Un sopir a fait de parfont ;
Ne s’en tenist por tot le mont :
Par mautalent drece la teste.
Onc n’i ot si hardie beste,
Ors ne senglers, qui paor n’ait
Quant lor sire sospire et brait.
Tel paor ot Coars li lievres,
Que il en ot dous jors les fievres.
Tote la cort fremist ensemble.
Li plus hardis de paor tremble.
Par mautalent sa coe drece :
Si se debat par tel destrece
Que tot en sone la maison[1].

Il jure de tirer justice de l’homicide Renard. Mais auparavant, il faut rendre les derniers devoirs à l’infortunée Coupée. La cour recueillie récite les prières des défunts autour du cadavre qui est enfermé dans un beau cercueil de plomb et enseveli sous un arbre ; sur la tombe est placé un marbre portant une inscription touchante. Le moment est enfin venu de punir Renard. Brun, puis Tibert sont dépêchés auprès de lui. La vue de ces deux ambassadeurs qui reviennent de leur mission couverts de sang porte à son comble l’indignation de Noble ; il est plus que jamais décidé à en finir avec ce scélérat. Aussi quand Renard, décidé par les pressantes sollicitations de Grimbert, fait enfin sa rentrée à la cour, il a beau se défendre, accumuler mensonges sur mensonges ; toute son habileté oratoire échoue devant l’inflexible volonté du roi. La potence est donc dressée. Voilà Renard en grand péril ! Chacun l’abreuve d’injures, jusqu’au singe qui vient lui faire la moue. Il se sent perdu. Il essaie pourtant d’une dernière ressource. D’un air contrit, il déclare à Noble qu’il se repent de ses fautes et le supplie de le laisser aller outre mer, implorer le pardon de Dieu. Le bon Noble se laisse attendrir. Renard quitte la cour humblement, habillé en pèlerin, avec l’écharpe et le bourdon.

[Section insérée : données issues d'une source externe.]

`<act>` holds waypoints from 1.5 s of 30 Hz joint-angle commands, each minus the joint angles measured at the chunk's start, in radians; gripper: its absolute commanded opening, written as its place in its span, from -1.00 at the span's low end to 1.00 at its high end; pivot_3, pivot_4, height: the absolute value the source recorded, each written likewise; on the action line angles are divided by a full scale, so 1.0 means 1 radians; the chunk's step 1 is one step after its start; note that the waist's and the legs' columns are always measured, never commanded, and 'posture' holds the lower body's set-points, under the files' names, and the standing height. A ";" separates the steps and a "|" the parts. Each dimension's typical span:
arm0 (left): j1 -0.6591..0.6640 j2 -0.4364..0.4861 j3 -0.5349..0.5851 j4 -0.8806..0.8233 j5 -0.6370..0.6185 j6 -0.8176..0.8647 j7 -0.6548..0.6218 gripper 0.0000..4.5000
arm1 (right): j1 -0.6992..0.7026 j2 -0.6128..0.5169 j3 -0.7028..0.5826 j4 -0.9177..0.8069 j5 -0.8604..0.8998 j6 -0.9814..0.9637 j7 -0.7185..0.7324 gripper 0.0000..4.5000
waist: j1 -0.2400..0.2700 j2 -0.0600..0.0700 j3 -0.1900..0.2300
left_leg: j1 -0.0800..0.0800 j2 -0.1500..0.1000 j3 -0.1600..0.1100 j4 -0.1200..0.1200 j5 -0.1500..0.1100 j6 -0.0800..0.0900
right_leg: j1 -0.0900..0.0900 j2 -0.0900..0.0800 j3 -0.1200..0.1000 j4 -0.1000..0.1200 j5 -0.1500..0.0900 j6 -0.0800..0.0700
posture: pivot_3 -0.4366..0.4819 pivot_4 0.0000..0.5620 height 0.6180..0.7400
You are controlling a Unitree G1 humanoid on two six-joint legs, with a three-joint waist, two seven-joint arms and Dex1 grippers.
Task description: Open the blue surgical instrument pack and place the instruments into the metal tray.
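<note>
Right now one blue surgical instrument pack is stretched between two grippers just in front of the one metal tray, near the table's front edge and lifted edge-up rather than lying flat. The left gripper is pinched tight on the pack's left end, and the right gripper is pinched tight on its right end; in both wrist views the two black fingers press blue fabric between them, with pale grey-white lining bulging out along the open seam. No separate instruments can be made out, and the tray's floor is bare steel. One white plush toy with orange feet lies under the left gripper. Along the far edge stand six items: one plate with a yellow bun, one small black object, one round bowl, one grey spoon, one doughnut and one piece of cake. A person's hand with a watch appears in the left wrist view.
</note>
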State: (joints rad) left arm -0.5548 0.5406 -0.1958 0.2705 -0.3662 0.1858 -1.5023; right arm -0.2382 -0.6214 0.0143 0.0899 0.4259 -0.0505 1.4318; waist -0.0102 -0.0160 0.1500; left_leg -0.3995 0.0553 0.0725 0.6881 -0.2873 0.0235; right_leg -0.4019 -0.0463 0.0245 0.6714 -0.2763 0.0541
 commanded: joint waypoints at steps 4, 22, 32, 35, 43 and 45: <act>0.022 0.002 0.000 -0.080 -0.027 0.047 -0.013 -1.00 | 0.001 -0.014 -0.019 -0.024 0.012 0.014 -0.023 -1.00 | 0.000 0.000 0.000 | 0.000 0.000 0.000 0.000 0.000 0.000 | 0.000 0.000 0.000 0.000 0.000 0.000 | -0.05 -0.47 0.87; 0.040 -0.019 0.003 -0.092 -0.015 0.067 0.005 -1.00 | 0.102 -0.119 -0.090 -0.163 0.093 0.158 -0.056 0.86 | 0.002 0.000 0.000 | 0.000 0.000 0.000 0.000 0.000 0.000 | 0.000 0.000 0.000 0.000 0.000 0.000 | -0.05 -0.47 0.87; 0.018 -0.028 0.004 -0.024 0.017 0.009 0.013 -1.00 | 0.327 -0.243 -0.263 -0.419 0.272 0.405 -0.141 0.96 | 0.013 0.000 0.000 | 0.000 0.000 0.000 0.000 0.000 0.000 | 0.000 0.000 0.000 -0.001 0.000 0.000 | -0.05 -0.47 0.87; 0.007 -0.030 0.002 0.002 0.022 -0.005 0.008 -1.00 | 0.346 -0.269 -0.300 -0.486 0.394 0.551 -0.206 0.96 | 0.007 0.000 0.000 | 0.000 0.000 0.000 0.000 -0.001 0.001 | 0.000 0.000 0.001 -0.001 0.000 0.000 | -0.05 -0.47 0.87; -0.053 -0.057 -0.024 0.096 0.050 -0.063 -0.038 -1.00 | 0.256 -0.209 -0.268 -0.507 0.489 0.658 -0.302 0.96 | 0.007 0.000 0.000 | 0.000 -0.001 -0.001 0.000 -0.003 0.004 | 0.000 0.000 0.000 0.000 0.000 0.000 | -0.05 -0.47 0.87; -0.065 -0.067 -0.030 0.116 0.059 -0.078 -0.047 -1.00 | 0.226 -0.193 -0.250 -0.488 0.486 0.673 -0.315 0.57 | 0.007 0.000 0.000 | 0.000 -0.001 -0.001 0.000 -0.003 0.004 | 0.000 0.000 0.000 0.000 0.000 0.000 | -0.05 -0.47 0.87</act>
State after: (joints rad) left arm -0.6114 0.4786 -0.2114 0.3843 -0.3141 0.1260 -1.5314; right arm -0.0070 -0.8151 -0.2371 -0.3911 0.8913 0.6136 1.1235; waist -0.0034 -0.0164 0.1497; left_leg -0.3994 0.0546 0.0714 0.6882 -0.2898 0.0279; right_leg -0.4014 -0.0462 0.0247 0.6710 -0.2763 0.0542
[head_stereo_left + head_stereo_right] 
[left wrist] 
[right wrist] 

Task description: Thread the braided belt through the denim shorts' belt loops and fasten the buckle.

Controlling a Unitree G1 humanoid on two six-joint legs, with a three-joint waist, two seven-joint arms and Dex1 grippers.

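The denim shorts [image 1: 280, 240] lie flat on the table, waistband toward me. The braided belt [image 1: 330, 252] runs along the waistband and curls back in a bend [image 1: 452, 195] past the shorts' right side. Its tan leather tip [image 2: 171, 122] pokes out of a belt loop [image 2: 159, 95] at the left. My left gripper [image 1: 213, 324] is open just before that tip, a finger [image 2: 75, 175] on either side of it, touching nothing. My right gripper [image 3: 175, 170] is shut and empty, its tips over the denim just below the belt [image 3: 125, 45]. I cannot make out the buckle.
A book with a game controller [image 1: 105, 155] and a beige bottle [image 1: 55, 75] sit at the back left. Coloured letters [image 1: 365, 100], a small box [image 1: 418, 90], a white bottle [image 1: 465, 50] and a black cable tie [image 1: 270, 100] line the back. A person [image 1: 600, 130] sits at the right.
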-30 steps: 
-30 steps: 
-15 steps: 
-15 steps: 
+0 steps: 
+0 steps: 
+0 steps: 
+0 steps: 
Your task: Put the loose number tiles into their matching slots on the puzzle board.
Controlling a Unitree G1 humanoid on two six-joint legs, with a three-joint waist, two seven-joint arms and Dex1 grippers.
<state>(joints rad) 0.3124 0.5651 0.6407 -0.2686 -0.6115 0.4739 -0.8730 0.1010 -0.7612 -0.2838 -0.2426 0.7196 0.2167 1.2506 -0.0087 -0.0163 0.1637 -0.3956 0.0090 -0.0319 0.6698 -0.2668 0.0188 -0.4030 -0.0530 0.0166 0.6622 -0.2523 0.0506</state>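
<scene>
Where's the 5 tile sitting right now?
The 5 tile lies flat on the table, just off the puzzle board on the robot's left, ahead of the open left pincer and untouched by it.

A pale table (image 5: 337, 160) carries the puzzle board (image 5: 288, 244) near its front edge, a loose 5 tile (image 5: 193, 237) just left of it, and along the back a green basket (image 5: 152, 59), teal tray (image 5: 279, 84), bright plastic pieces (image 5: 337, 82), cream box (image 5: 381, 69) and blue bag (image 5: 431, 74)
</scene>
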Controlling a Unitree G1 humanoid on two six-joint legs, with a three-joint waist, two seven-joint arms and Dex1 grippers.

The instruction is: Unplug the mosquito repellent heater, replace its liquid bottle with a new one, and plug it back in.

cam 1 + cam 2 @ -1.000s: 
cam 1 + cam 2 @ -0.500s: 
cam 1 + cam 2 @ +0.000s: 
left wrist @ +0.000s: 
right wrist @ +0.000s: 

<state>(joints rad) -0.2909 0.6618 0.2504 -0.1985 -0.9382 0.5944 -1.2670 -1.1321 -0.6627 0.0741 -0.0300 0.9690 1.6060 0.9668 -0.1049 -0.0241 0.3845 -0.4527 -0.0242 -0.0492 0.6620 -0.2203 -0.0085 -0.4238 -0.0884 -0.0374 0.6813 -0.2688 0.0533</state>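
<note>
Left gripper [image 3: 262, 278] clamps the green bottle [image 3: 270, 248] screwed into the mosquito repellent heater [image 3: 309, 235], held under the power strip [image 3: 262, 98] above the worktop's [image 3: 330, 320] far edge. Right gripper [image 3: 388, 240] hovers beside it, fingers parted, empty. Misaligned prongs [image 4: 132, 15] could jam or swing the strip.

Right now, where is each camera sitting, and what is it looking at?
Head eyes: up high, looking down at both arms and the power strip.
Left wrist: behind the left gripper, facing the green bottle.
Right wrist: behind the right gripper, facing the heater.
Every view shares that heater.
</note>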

Aucune parodie des mœurs du temps, des usages féodaux, de

  1. Un soupir a fait très profond ; — il n’eût pu s’en retenir pour rien au monde. — Par colère il dresse la tête. — Jamais il n’y eut bête si hardie, — ours ni sanglier qui peur n’ait — quand leur sire soupire et crie. — Telle peur eut Couart le lièvre, — qu’il en eut deux jours les fièvres. — Toute la cour frémit ensemble. — Le plus hardi de peur tremble. — Par colère, il dresse sa queue. — Il s’en bat avec telle force, — que toute la maison en résonne.